Knockdown of ABCB5 did not re-sensitize A2058 PLXr, SK-MEL-28 PLXr or A375 cells to PLX treatment
A375 parent cells had the highest level of ABCB5 expression among all the cells tested in this study. The expression of ABCB5 increased in A2058 PLXr and SK-MEL-28 PLXr cells versus A2058 and SK-MEL-28 cells. We questioned whether knockdown of ABCB5 might re-sensitize A2058 PLXr, SK-MEL-28 PLXr, and A375 cells to PLX treatment. A375, A2058 PLXr, and SK-MEL-28 PLXr cells were transfected with ABCB5 siRNA and then subjected to analysis of cell viability and a cytotoxicity assay. There were no significant changes of cell viability after PLX treatment in A2058 PLXr (Fig. 4a), SK-MEL-28 PLXr (Fig. 4b), and A375 cells (Fig. 4c) after control siRNA and ABCB5 siRNA transfection (Fig. 4d and e). These results showed that, even though ABCB5 was highly expressed in A375, A2058PLXr, and SK-MEL-28PLXr BRAF inhibitor-resistant cells, knockdown of ABCB5 did not re-sensitize these cells to PLX treatment. ABCB5 upregulation may not be the key player to BRAF inhibitor-resistance in A375, A2058PLXr, and SK-MEL-28PLXr cells.

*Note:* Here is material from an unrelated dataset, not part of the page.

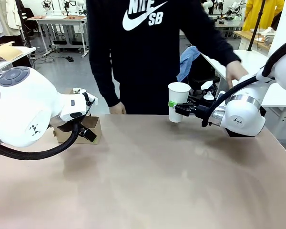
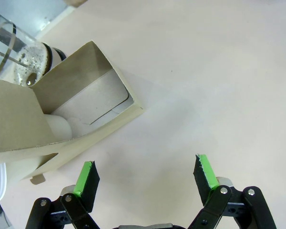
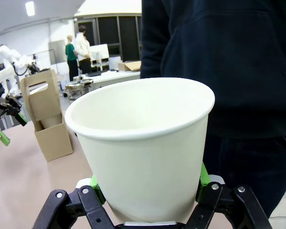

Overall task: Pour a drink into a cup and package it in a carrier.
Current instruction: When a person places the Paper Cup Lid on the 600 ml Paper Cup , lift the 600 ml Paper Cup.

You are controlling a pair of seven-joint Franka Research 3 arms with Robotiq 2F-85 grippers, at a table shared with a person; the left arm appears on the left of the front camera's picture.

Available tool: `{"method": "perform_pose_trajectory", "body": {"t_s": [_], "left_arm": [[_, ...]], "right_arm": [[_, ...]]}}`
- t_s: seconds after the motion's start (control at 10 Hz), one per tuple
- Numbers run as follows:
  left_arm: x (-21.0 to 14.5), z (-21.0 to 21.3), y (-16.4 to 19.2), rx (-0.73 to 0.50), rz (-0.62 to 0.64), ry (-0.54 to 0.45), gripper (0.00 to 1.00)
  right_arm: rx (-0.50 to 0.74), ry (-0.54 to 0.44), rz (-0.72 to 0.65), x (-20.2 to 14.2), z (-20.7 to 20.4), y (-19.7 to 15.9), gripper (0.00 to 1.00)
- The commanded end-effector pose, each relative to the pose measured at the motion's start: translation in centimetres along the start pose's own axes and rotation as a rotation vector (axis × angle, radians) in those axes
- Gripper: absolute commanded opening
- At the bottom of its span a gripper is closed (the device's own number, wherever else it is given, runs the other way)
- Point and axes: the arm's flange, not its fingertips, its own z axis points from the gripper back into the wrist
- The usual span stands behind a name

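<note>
pinches lidless cup (image 1: 178,95) low on its wall with right tool (image 1: 182,109); keep upright and steady, squeeze lightly to avoid buckling; has left tool (image 2: 145,174) spread beside carrier (image 2: 81,105)

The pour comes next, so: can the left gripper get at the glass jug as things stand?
Probably not directly. The left gripper is open, but the cardboard carrier stands between it and the glass jug; it would likely have to go around.
</note>
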Motion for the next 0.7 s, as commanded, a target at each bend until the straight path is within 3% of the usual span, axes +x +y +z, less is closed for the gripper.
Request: {"method": "perform_pose_trajectory", "body": {"t_s": [0.0, 0.6], "left_arm": [[-0.02, 0.03, 0.06, -0.001, 0.002, -0.001, 1.00], [-0.02, 0.03, 0.06, -0.001, 0.002, -0.001, 1.00]], "right_arm": [[0.002, -0.002, -0.004, 0.48, 0.05, 0.26, 0.81], [0.002, -0.002, -0.004, 0.48, 0.05, 0.26, 0.81]]}}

Inhibition of p-ERK re-sensitized SK-MEL-28PLXr and A2058PLXr cells to PLX treatment
Since p-ERK were upregulated after SK-MEL-28 and A2058 had developed resistance to BRAF inhibitor PLX, we were interested in knowing whether inhibition of p-ERK can re-sensitize SK-MEL28PLXr and A2058 PLXr cells to PLX treatment. We used PD98059, a selective p-ERK inhibitor, to treat these two PLX-resistant cell lines. Our initial data showed that PD98059 does not cause significant cell death at the dose of 2.5uM (data not shown). We used this dose to test the cell viability after PLX treatment. The results showed that inhibition of p-ERK can re-sensitize SK-MEL-28PLXr and A2058PLXr cells to PLX treatment (Fig. 5a). We then checked whether knockdown of ABCB5 in combination with inhibition of p-ERK could have a synergistic effect on re-sensitizing SK-MEL-28PLXr and A2058PLXr cells to PLX treatment. The results showed that knockdown of ABCB5 in combination with inhibition of p-ERK can also re-sensitize PLXr cells to PLX treatment, but they did not have a synergistic effect as compared to inhibition of p-ERK alone (Fig.5b). These results suggested that inhibition of p- ERK may play a more important role than the repression of ABCB5 in PLX resistance in these two melanoma cell lines.